Mr. dos Santos’s long stay in office represents stability to his trading partners, one of the largest of which is now China. Against all odds, he has remained in power since 1979, overcoming challenges of war, elections and at the same time displaying a highly refined political craftsmanship. Analysts say Mr dos Santos’ avoidance of the limelight is key to his success because he has been able to keep his enemies guessing and he has carefully kept internal rivals at bay. While criticism of Mr. dos Santos is growing among small sections of urban Angolans, who are increasingly turning to the internet and social media as an alternative to the heavily censored mainstream media, he still has plenty of support.
After the end of the Civil War, the regime came under pressure from within as well as from the international environment, to become more democratic and less authoritarian. Its reaction was to operate a number of changes without substantially changing its character.

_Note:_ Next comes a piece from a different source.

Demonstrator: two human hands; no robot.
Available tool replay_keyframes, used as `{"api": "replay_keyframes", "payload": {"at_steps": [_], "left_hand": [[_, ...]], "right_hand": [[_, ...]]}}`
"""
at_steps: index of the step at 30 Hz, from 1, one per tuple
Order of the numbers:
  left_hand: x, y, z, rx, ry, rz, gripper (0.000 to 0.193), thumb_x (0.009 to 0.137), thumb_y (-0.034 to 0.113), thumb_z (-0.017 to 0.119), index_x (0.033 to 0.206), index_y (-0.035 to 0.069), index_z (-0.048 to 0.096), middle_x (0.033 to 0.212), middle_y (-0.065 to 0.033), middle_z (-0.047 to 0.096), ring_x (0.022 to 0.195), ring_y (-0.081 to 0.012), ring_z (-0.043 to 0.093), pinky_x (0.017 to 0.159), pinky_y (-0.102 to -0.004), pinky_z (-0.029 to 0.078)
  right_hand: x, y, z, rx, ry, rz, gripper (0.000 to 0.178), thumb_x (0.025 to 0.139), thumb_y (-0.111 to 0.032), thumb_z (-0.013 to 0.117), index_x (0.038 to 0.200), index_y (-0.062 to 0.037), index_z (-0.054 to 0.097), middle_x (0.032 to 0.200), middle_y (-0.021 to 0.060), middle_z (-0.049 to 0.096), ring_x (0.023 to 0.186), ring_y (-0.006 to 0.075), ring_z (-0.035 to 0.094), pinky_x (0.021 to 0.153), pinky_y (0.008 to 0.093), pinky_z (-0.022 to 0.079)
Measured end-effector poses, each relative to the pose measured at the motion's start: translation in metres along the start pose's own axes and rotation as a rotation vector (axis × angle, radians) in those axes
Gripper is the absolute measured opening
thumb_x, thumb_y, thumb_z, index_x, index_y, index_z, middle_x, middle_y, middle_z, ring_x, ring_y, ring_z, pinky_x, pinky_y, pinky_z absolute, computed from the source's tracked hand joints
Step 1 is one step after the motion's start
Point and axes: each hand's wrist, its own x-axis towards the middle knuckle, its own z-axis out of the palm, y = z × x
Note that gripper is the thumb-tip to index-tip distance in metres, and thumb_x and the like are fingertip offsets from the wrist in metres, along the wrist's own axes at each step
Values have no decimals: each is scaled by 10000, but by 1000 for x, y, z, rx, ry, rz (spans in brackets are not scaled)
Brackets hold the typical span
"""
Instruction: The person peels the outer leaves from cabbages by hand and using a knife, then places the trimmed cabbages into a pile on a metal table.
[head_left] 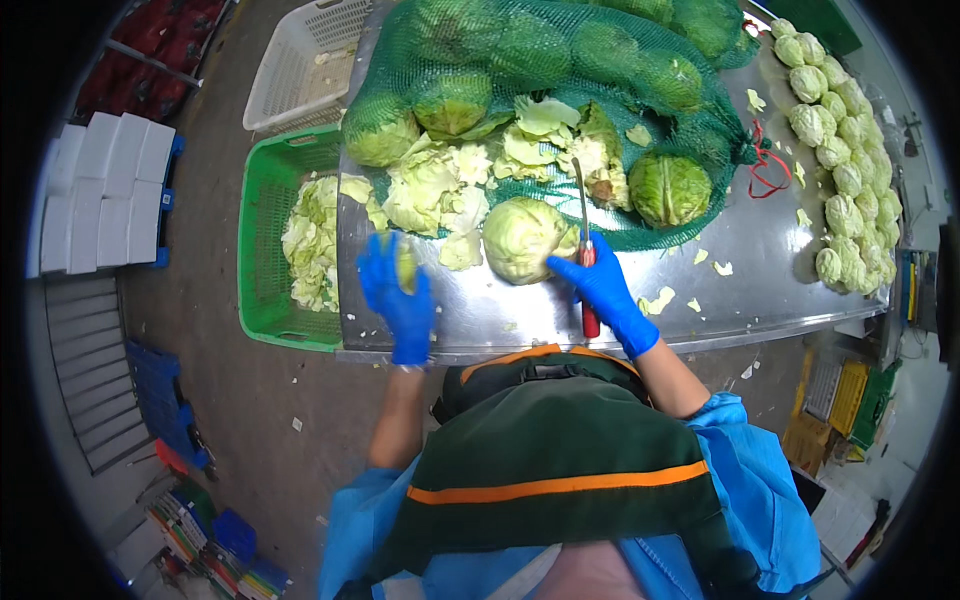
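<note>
My left hand point(400, 300), in a blue glove, is at the table's left edge beside the green crate, with a pale green cabbage leaf point(406, 266) between its fingers and thumb. My right hand point(603, 285), also gloved in blue, grips a knife point(590, 318) by its red handle. The knife's thin, slightly curved blade points away from me. A trimmed, pale cabbage point(523, 240) sits on the steel table in front of me, and my right thumb reaches its right side. Peeled leaves point(430, 188) lie in a heap just behind it.
A green net sack point(600, 60) of cabbages covers the far table, its red tie point(768, 170) on the right. Pale cabbages point(845, 180) are piled along the right end. Left of the table stand a green crate point(262, 290) holding leaves and a white crate point(290, 80).
</note>
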Motion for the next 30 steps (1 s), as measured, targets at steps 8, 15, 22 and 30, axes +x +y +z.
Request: {"api": "replay_keyframes", "payload": {"at_steps": [8, 15, 22, 30], "left_hand": [[-3, 42, 47, -655, -299, -158, 732, 718, 110, 728, 1335, 43, 339, 1321, -139, 402, 1169, -218, 429, 942, -318, 386], [0, 60, 92, -419, -134, -66, 1014, 547, 247, 833, 1371, 132, 253, 1322, -255, 255, 1219, -389, 305, 970, -444, 335], [11, 42, 65, -601, -379, -54, 936, 561, 260, 824, 1322, 55, 321, 1212, -187, 403, 1132, -324, 409, 952, -403, 368], [13, 41, 72, -684, -379, -126, 871, 595, 208, 808, 1310, 28, 346, 1224, -171, 415, 1127, -278, 434, 957, -371, 370]], "right_hand": [[-2, 86, -33, -431, 132, -188, 639, 675, -312, 765, 1147, 6, 475, 1035, 161, 554, 927, 239, 563, 812, 330, 453], [11, -20, 9, -366, -6, -587, 427, 889, -201, 514, 1302, -156, 417, 999, 144, 543, 884, 271, 561, 769, 342, 445], [26, -31, -8, -774, -25, -680, 417, 913, -329, 416, 1324, -266, 384, 894, 163, 539, 801, 332, 561, 710, 402, 461], [52, -38, 10, -798, -200, -396, 430, 915, -379, 361, 1337, -299, 347, 1044, 167, 585, 928, 322, 575, 788, 396, 463]]}}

The new constitution, adopted in 2010, further sharpened the authoritarian character of the regime. In the future, there will be no presidential elections: the president and the vice-president of the political party which comes out strongest in the parliamentary elections become automatically president and vice-president of Angola.
Angola has a rich subsoil heritage, from diamonds, oil, gold, copper, and a rich wildlife, forest, and fossils. Since independence, oil and diamonds have been the most important economic resource. Smallholder and plantation agriculture have dramatically dropped because of the Angolan Civil War, but have begun to recover after 2002. The transformation industry that had come into existence in the late colonial period collapsed at independence, because of the exodus of most of the ethnic Portuguese population, but has begun to reemerge, partly because of the influx of new Portuguese entrepreneurs.
Angola’s economy has undergone a period of transformation in recent years, moving from the disarray caused by a quarter century of civil war to being the fastest growing economy in Africa and one of the fastest in the world. In 2004, China’s Eximbank approved a $2 billion line of credit to Angola. The loan is being used to rebuild Angola’s infrastructure, and has also limited the influence of the International Monetary Fund in the country.
The country has vast mineral and petroleum reserves, and its economy has on average grown at a double-digit pace since the 1990s, especially since the end of the civil war. In spite of this, standards of living remain low for the majority of the population, and life expectancy and infant mortality rates in Angola are among the worst in the world. Angola is considered to be economically disparate, with the majority of the nation’s wealth concentrated in a disproportionately small sector of the population.
In 2002, the country’s economy has developed significantly since achieving political stability, but still Angola faces huge social and economic problems. These are in part a result of the almost continual state of conflict from 1961 onwards, although the highest level of destruction and socio-economic damage took place after the 1975 independence, during the long years of civil war.
Although by law education in Angola is compulsory and free for eight years, the government reports that a percentage of students are not attending due to a lack of school buildings and teachers. Students are often responsible for paying additional school-related expenses, including fees for books and supplies. The Ministry of Education hired 20,000 new teachers in 2005 and continued to implement teacher trainings. Teachers tend to be underpaid, inadequately trained, and overworked. Although budgetary allocations for education were increased in 2004, the education system in Angola continues to be extremely under-funded.
Angola is gradually rebuilding its infrastructure, retrieving weapons from its heavily-armed civilian population and resettling tens of thousands of refugees who fled the fighting. Landmines and impassable roads have cut off large parts of the country. But oil exports and foreign loans have spurred economic growth and have fuelled a reconstruction boom.